GPQA (Rein et al., 2023) contains 448 multiple-choice questions written by PhD experts in biology, chemistry and physics, then verified by other PhD-level reviewers. The "Google-Proof" label means that even with internet access and time to search, non-expert humans (with PhDs in adjacent fields) score only ~34% — barely above the 25% random baseline.
Structure
| Property | Detail |
|---|---|
| Questions | 448 total; 198 in the Diamond subset (hardest, most vetted) |
| Fields | Biology, Chemistry, Physics |
| Expert accuracy | ~65% (PhD in the field) |
| Non-expert + Google | ~34% |
| Subsets | GPQA-Main, GPQA-Extended, GPQA-Diamond |
Difficulty Design
Each question required the author to spend ≥ 30 minutes writing it. Questions require combining multiple non-obvious facts from different subfields.
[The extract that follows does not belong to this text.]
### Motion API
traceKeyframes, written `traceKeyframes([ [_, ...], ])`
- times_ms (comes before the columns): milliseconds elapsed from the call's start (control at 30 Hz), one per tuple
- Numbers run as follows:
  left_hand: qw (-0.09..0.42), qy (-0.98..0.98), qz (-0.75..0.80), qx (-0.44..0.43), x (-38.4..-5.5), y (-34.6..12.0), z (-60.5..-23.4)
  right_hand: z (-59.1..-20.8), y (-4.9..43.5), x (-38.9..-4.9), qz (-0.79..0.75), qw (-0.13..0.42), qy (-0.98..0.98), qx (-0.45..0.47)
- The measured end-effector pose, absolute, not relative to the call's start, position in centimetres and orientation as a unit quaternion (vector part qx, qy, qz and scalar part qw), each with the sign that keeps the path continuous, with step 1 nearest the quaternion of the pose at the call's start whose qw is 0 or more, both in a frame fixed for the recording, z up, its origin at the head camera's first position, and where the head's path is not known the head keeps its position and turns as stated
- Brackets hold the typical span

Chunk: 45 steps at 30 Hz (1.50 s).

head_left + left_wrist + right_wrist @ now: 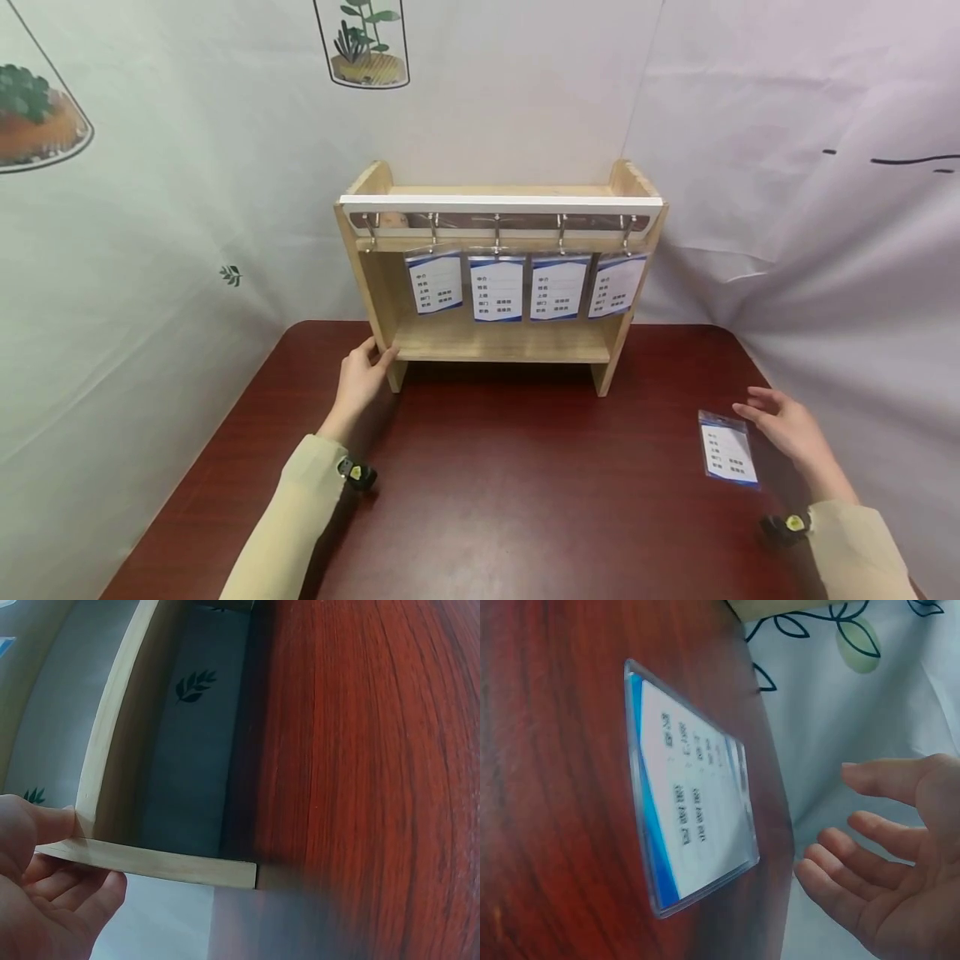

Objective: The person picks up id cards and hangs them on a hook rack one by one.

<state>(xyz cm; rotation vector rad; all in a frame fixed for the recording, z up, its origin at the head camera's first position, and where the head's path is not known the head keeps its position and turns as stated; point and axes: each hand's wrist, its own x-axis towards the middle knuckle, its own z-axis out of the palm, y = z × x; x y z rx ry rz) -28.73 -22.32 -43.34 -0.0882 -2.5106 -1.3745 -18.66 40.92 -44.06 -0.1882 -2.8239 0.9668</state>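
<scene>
A small wooden shelf rack (502, 350) stands at the back of the table. My left hand (362, 379) grips its left side panel, thumb inside and fingers outside, as the left wrist view shows at the panel (172, 864). Four hooks' worth aside, several badge holders (497, 288) with white and blue cards hang from the metal hooks (496, 233) along the rack's white front bar. One more badge holder (727, 450) lies face up on the table at the right. Just beyond it hovers my right hand (783, 425), fingers loosely bent and apart, holding nothing.
The dark red table (525, 492) has a rounded back edge. White printed cloth (810, 233) hangs close behind the rack and along both sides. The leftmost hook (370, 232) carries no badge holder.
</scene>
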Motion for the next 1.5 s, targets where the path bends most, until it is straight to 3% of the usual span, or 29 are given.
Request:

Distractors are carefully chosen to be plausible to non-experts but clearly wrong to a specialist — preventing shortcut heuristics.
Scores (Diamond subset)
| Model | Accuracy |
|---|---|
| GPT-4o | 53.6% |
| Claude 3 Opus | 50.4% |
| o1 (2024) | 77.3% |
| o3 (2025) | 87.7% |
| DeepSeek-R1 | 71.5% |
| Llama 3.1 70B | 46.7% |
| PhD expert (field) | 65% |
Why GPQA Defines the Reasoning Model Era
GPQA Diamond was the key benchmark that demonstrated reasoning models (o1, o3, DeepSeek-R1) achieve superhuman expert-level science knowledge. A frontier model going from 53% (GPT-4o) to 87% (o3) on GPQA Diamond represents a qualitative capability jump — not incremental improvement. It is now considered the primary discriminator for frontier model evaluation above MMLU.